== Segment start ==

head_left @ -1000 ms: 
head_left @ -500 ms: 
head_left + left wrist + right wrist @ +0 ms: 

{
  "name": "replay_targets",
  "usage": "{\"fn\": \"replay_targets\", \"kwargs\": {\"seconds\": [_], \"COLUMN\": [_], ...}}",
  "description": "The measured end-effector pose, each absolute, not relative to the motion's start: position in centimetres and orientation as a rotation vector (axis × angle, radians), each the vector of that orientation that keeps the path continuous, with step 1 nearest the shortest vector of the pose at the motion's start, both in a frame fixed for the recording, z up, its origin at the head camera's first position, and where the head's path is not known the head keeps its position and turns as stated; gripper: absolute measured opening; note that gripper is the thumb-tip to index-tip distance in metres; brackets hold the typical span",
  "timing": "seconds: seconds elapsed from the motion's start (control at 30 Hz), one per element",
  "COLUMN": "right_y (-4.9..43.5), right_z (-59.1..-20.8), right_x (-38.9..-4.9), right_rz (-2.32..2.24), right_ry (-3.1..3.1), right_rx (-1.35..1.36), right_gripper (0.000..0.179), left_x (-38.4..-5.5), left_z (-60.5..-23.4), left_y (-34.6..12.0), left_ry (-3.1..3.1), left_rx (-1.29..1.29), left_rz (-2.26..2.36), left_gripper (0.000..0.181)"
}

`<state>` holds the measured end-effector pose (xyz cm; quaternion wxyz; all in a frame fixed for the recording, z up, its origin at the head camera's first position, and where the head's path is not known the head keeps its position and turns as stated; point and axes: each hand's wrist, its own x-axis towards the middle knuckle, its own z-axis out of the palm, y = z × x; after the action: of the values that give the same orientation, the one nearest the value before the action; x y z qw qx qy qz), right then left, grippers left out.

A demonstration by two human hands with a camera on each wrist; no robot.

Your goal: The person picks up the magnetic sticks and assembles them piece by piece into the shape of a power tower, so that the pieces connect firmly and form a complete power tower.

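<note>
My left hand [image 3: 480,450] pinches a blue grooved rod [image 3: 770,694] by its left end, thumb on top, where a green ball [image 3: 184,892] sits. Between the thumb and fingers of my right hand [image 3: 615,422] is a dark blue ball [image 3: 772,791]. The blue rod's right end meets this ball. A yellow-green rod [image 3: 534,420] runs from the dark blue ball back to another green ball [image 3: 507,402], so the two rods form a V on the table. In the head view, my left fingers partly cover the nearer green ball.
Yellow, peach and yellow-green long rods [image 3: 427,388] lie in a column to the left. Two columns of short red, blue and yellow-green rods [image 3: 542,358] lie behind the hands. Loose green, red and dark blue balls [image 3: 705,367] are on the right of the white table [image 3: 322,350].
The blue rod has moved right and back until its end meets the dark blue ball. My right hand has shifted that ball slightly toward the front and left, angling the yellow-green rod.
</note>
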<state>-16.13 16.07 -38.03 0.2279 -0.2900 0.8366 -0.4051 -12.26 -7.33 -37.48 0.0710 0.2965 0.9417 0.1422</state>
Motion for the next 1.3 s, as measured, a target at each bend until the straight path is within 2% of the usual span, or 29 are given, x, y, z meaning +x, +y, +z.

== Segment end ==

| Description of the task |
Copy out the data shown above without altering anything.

| Reply |
head_left @ -1000 ms: 
head_left @ -500 ms: 
head_left + left wrist + right wrist @ +0 ms: 

{
  "name": "replay_targets",
  "usage": "{\"fn\": \"replay_targets\", \"kwargs\": {\"seconds\": [_], \"COLUMN\": [_], ...}}",
  "description": "The measured end-effector pose, each absolute, not relative to the motion's start: position in centimetres and orientation as a rotation vector (axis × angle, radians), each the vector of that orientation that keeps the path continuous, with step 1 nearest the shortest vector of the pose at the motion's start, both in a frame fixed for the recording, z up, its origin at the head camera's first position, and where the head's path is not known the head keeps its position and turns as stated; gripper: absolute measured opening; note that gripper is the thumb-tip to index-tip distance in metres; brackets hold the typical span",
  "timing": "seconds: seconds elapsed from the motion's start (control at 30 Hz), one per element",
  "COLUMN": "right_y (-4.9..43.5), right_z (-59.1..-20.8), right_x (-38.9..-4.9), right_rz (-2.32..2.24), right_ry (-3.1..3.1), right_rx (-1.35..1.36), right_gripper (0.000..0.179), left_x (-38.4..-5.5), left_z (-60.5..-23.4), left_y (-34.6..12.0), left_ry (-3.1..3.1), left_rx (-1.29..1.29), left_rz (-2.26..2.36), left_gripper (0.000..0.181)"
}

`<state>` holds the measured end-effector pose (xyz cm; quaternion wxyz; all in a frame fixed for the recording, z up, its origin at the head camera's first position, and where the head's path is not known the head keeps its position and turns as stated; point and axes: each hand's wrist, its own x-axis towards the middle knuckle, its own z-axis out of the palm, y = z × x; after the action: of the values that give the same orientation, the one nearest the value before the action; x y z qw qx qy qz), right then left, grippers left out.

A demonstration by two human hands with a camera on each wrist; no robot.

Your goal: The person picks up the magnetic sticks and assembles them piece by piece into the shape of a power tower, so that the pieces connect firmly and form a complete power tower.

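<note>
My left hand [image 3: 480,450] pinches a blue grooved rod [image 3: 770,694] by its left end, thumb on top, where a green ball [image 3: 184,892] sits. Between the thumb and fingers of my right hand [image 3: 615,422] is a dark blue ball [image 3: 772,791]. The blue rod's right end meets this ball. A yellow-green rod [image 3: 534,420] runs from the dark blue ball back to another green ball [image 3: 507,402], so the two rods form a V on the table. In the head view, my left fingers partly cover the nearer green ball.
Yellow, peach and yellow-green long rods [image 3: 427,388] lie in a column to the left. Two columns of short red, blue and yellow-green rods [image 3: 542,358] lie behind the hands. Loose green, red and dark blue balls [image 3: 705,367] are on the right of the white table [image 3: 322,350].
The blue rod has moved right and back until its end meets the dark blue ball. My right hand has shifted that ball slightly toward the front and left, angling the yellow-green rod.
</note>
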<state>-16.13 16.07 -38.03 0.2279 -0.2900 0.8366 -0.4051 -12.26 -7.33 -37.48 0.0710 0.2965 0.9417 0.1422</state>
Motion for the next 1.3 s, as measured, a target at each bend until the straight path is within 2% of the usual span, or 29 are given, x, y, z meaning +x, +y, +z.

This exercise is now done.